All of this only re-emphasises the confusion at the heart of the “war on drugs”, and the extent to which it is failing. In this case it might be more accurately called the “war on legal drugs”, as these synthetic substances, mimicking the effects of proscribed drugs, lie outside the law. There is a cat-and-mouse game being played here. As soon as one pharmaceutical compound is identified, catalogued and placed on a schedule of banned drugs, the makeshift labs create another, barely altered but strictly legal. Such activities only make a further mockery of a system already long since discredited.

As recent experiences in Colorado demonstrate in the case of marijuana, a sane and gradual process of legalisation does not trigger a collapse in civilised behaviour. It also, as it happens, creates a handy yield in tax revenue – not to mention the undoubted benefits from drug use being treated as a health issue, rather than as a simple criminal offence.

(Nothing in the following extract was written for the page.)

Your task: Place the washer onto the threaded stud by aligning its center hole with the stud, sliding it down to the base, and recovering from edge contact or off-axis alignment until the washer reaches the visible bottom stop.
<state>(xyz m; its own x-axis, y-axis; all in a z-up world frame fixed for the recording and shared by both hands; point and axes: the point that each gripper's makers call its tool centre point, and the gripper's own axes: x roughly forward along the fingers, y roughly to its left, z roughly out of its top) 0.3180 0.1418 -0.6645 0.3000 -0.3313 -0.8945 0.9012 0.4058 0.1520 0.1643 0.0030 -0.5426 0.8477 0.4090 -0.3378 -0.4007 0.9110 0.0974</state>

Legalised drugs would be far less adulterated, of consistent quality and subject to the kind of rational risk assessment that we apply to tobacco and alcohol. The result of the prohibition is criminalisation and a net increase in the harm done to individuals and society, both here and often in the poor countries where the drugs are produced. Meanwhile, in a spectacular illustration of the law of unintended consequences, the profits from this illicit trade fund all manner of terrorism and organised crime.

The war on drugs is being lost; the choice is only when we move to a more effective regulatory system. It should be guided by the conclusions of a royal commission. Sad to say, for all the contributions from experts such as Professor Nutt, there is little sign of progress.